𖥸 - 初め。

1.2K 190 15
                                    

─── ⋆⋅☆⋅⋆ ───

Layaknya seperti anak kecil pada umumnya, seorang Itoshi Rin juga merasa bahagia saat ada orang lain yang dengan sukarela merayakan ulang tahunnya.

Dirinya yang sudah naik ke umur delapan tahun itu tidak berhenti menyebarkan senyumnya pada orang-orang yang berada di hadapannya sekarang. Dan orang-orang itu juga kerap kali membalas senyuman Rin yang sangat lucu.

Ntah sudah berapa kali pipi gembilnya dicubit oleh salah satu orang di sana, tapi kali ini Rin tidak marah, ia justru tertawa riang saat orang itu menyentuh pipinya. Gigi-giginya yang putih sampai kering karena tidak menutup mulutnya dari tadi.

Lilin yang sudah meleleh setelah acara tiup lilin tergeletak begitu saja di samping kue yang sudah Rin santap daritadi, tidak lupa ia berbaik hati menyuapi siapapun yang meminta.

Rintik hujan terdengar meski mereka berada di lantai dua dan ruangan itu kedap suara.. Lima orang yang berada di dalam kamar itu sama sekali tidak peduli, masih sibuk dengan kegiatannya masing-masing.

Namun senyum Rin langsung hilang saat mendengar suara petir menyambar dengan sangat kencang, sontak dirinya merapat ke arah salah satu laki-laki di sana, memeluk pinggangnya sangat erat.

"Abang.."

"Sstt.. it's okay, itu cuma petir, ga bakal kena kamu."

"Rin takut, abang.."

Seolah sudah terbiasa dengan kejadian ini, salah satu laki-laki yang duduk dekat meja berdiri mengambil sebuah earphone dan mencoloknya ke ponsel, berjalan ke arah Rin lalu memasangkan kedua pasang earphone itu ke telinganya.

Rin mendongak, air matanya jatuh begitu saja merasakan halusnya elusan sang Abang di pipinya.

"Abang baru nemu lagu bagus, Rin denger itu aja ya? Biar Abang senang." Tanpa ragu Rin mengangguk, masih dengan pelukan yang erat itu, ia mendengarkan lagu yang diputar, sangat kencang, tapi setidaknya itu bisa membuatnya tenang daripada mendengar suara petir.

Sedangkan empat laki-laki lainnya kembali berbincang ria, sang abang masih setia mengelus surai sang adik dengan lembut. Sesekali menciumnya dengan penuh kasih sayang.

"Abang Sae.."

"Iya?"

"Rin sayang Abang, jangan tinggalin Rin lagi ya?"

"Lagi", perkataan "lagi" yang membuat Sae, sang abang terdiam sejenak. Kemudian mengangguk mantap, senyum kecil terukir di wajahnya.

"Iya."

"Abang janji?" Rin menyodorkan jari kelingkingnya pada Sae.

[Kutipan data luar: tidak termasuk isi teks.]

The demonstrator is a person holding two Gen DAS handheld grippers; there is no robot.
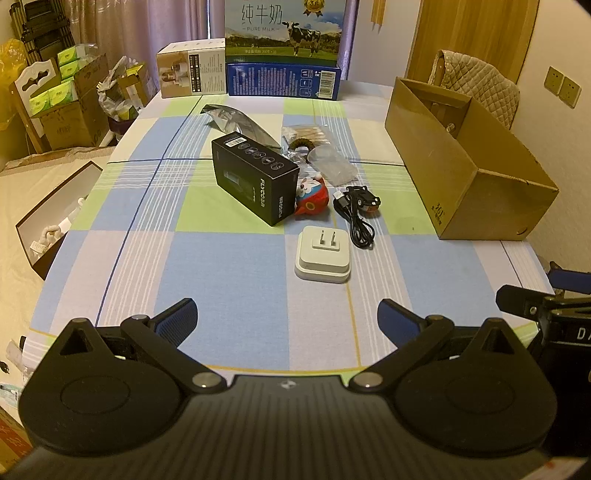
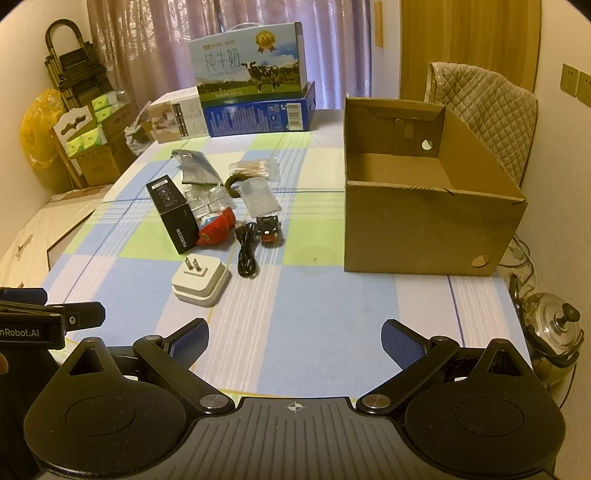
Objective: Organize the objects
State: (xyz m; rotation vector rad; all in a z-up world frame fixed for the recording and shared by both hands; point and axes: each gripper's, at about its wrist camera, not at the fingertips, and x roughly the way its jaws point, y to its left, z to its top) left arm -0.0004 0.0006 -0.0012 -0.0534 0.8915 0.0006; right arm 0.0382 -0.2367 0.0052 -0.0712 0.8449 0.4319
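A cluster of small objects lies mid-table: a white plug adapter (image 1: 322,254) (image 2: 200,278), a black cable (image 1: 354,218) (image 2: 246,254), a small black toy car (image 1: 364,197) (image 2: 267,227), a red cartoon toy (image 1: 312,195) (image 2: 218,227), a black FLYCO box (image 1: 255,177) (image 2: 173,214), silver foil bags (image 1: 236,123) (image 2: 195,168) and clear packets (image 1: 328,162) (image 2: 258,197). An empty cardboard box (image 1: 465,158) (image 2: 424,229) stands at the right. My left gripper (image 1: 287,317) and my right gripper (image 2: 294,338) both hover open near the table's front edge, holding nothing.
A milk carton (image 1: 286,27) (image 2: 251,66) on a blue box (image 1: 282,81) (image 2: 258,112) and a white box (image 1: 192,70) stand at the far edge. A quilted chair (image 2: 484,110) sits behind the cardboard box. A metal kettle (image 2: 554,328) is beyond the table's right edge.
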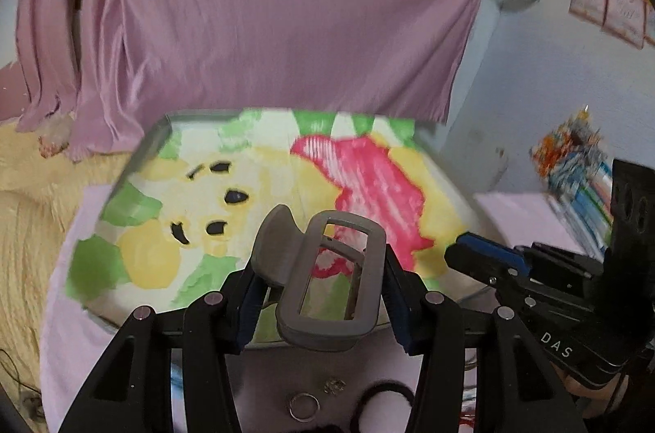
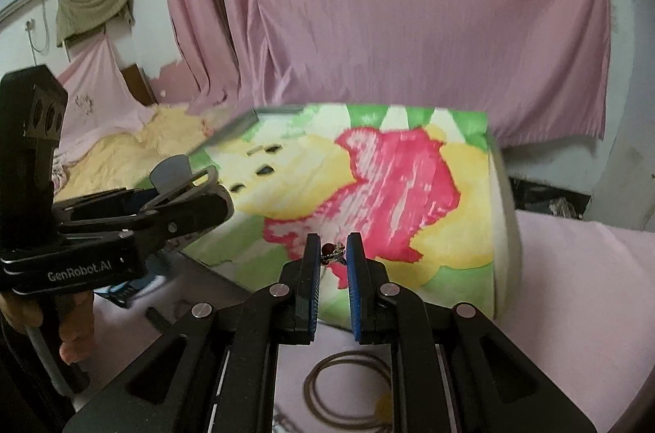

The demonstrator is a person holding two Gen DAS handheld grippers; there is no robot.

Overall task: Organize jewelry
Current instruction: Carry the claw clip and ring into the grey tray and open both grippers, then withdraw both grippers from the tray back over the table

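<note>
Your left gripper [image 1: 323, 269] clamps the grey box [image 1: 327, 277] aloft, probably so your right gripper [image 2: 333, 257] can drop in its pinched trinket [image 2: 333, 252].

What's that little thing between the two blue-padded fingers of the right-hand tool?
In the right wrist view, a small piece of jewelry, a dark red bead on a bit of chain, sits pinched between the right gripper fingers.

Left gripper [image 1: 317, 294] is sitting w/ jaws spread wide, clamping a grey case [image 1: 327, 285]. Right gripper [image 2: 333, 255], at 3 o'clock, is pinching small jewelry [image 2: 332, 253], jaws nearly closed. A hand [image 2: 61, 326] is gripping the left handle.
</note>
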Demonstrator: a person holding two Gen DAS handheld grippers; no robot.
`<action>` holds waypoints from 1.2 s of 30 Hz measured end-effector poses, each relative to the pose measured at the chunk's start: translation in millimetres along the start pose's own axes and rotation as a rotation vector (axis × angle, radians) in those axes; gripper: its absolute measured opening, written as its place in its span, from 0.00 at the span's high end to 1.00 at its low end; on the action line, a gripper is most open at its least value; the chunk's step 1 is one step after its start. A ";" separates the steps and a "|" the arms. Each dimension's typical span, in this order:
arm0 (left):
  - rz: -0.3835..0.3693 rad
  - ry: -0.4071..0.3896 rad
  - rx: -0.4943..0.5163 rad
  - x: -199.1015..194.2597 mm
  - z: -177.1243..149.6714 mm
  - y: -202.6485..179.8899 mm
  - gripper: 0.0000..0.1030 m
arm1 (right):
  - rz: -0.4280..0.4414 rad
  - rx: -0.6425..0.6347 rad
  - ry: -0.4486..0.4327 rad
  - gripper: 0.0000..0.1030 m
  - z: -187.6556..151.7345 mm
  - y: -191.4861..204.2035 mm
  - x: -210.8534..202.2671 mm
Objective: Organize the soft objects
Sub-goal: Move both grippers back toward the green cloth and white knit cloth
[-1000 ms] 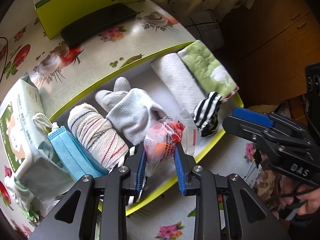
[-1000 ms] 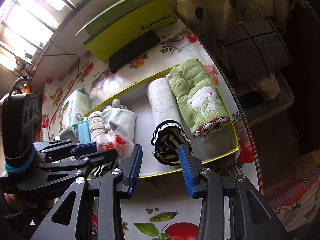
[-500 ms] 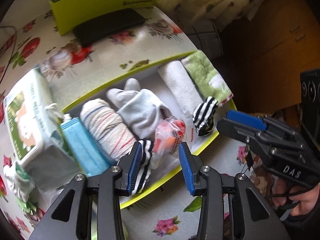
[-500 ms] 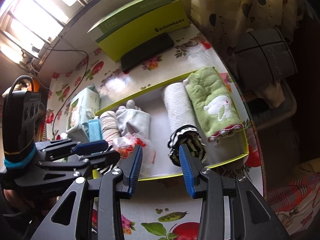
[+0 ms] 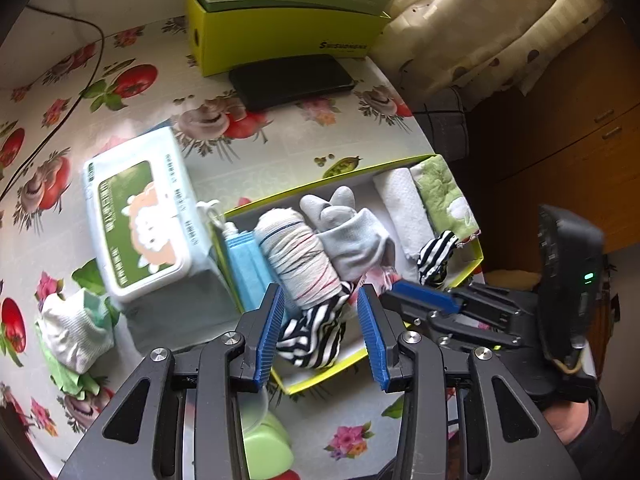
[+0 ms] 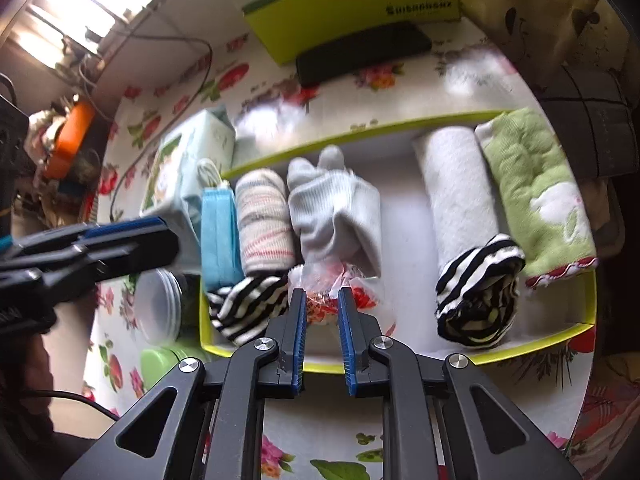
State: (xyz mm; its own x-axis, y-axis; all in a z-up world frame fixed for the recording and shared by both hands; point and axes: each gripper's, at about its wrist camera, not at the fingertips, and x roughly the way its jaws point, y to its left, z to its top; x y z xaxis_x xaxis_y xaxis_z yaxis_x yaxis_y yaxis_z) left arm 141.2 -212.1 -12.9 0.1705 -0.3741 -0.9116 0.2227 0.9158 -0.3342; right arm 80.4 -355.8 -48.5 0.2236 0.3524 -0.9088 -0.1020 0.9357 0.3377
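Resting between the right hand-held gripper (image 6: 322, 300) fingers: plastic packet (image 6: 332, 280).

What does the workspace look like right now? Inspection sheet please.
Surface: floral tablecloth.
Job's things: yellow-green tray holds blue face masks, striped rolled cloth, grey sock, white towel roll, green rabbit towel, two black-and-white striped socks, plastic bag.
Clutter: wipes pack, green box, black case, crumpled cloth.
Grippers: left gripper open; right gripper narrowed around the plastic bag.
Cables: black cable.
Surroundings: curtain, wooden cabinet.
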 end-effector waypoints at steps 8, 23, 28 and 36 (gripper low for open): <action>0.005 -0.015 -0.009 -9.6 -6.9 5.8 0.62 | -0.001 0.007 0.016 0.85 -4.1 0.6 -6.7; 0.069 -0.092 0.004 -48.4 -19.5 14.0 0.62 | -0.006 -0.057 -0.088 0.62 4.9 45.3 -60.5; 0.083 -0.105 -0.021 -57.5 -29.0 26.1 0.62 | 0.004 -0.077 -0.090 0.61 2.6 58.6 -61.1; 0.095 -0.120 -0.056 -68.1 -42.8 40.7 0.62 | 0.019 -0.109 -0.070 0.58 -0.9 78.9 -59.0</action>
State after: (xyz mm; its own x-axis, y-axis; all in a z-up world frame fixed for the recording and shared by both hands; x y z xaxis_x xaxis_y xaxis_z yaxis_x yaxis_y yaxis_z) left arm 97.6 -143.1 25.4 0.3020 -0.2970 -0.9059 0.1467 0.9534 -0.2637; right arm 58.3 -302.8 31.5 0.2878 0.3735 -0.8819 -0.2104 0.9230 0.3222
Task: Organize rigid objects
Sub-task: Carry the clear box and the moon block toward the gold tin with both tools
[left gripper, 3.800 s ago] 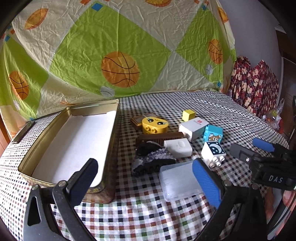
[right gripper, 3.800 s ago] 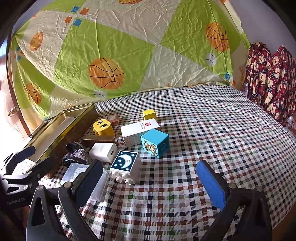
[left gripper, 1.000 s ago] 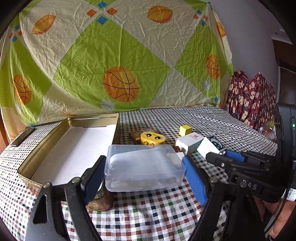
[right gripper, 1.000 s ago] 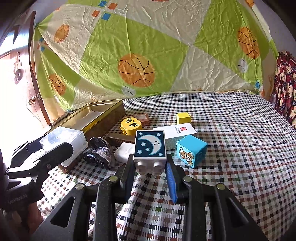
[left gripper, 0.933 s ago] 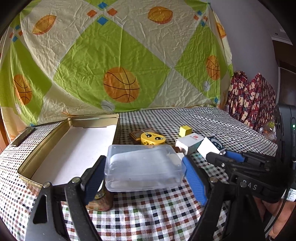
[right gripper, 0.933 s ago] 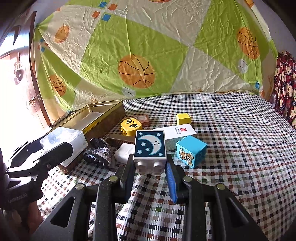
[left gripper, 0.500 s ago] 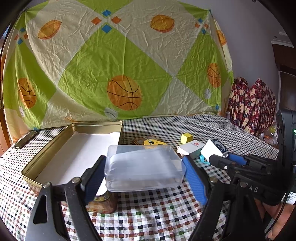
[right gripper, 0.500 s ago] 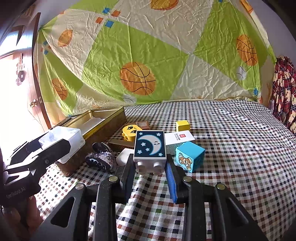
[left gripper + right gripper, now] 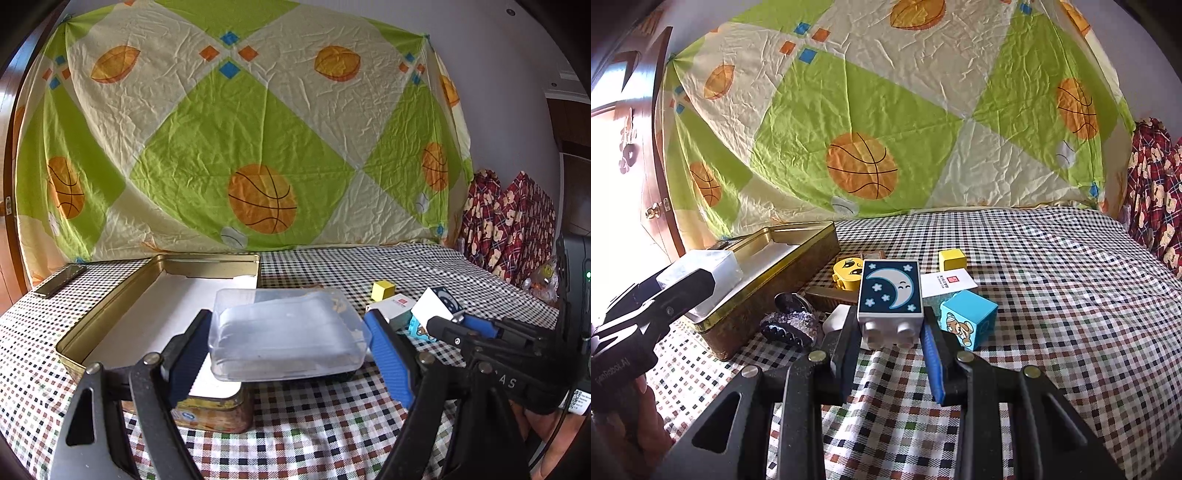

"Janji, Rin." Dengan senang hati Sae menyambut jari kelingking Rin sebagai tanda bahwa ia harus menepati janji itu.

Kejadian beberapa tahun lalu yang membuat Rin mempunyai trauma yang sangat susah dihilangkan. Sae tau Rin tidak akan bisa melupakannya seumur hidupnya.

Merasakan berjauhan dengan saudara yang sangat mereka cintai, harusnya mereka tidak berjauhan, hanya saja keadaan yang mengharuskan mereka berpisah.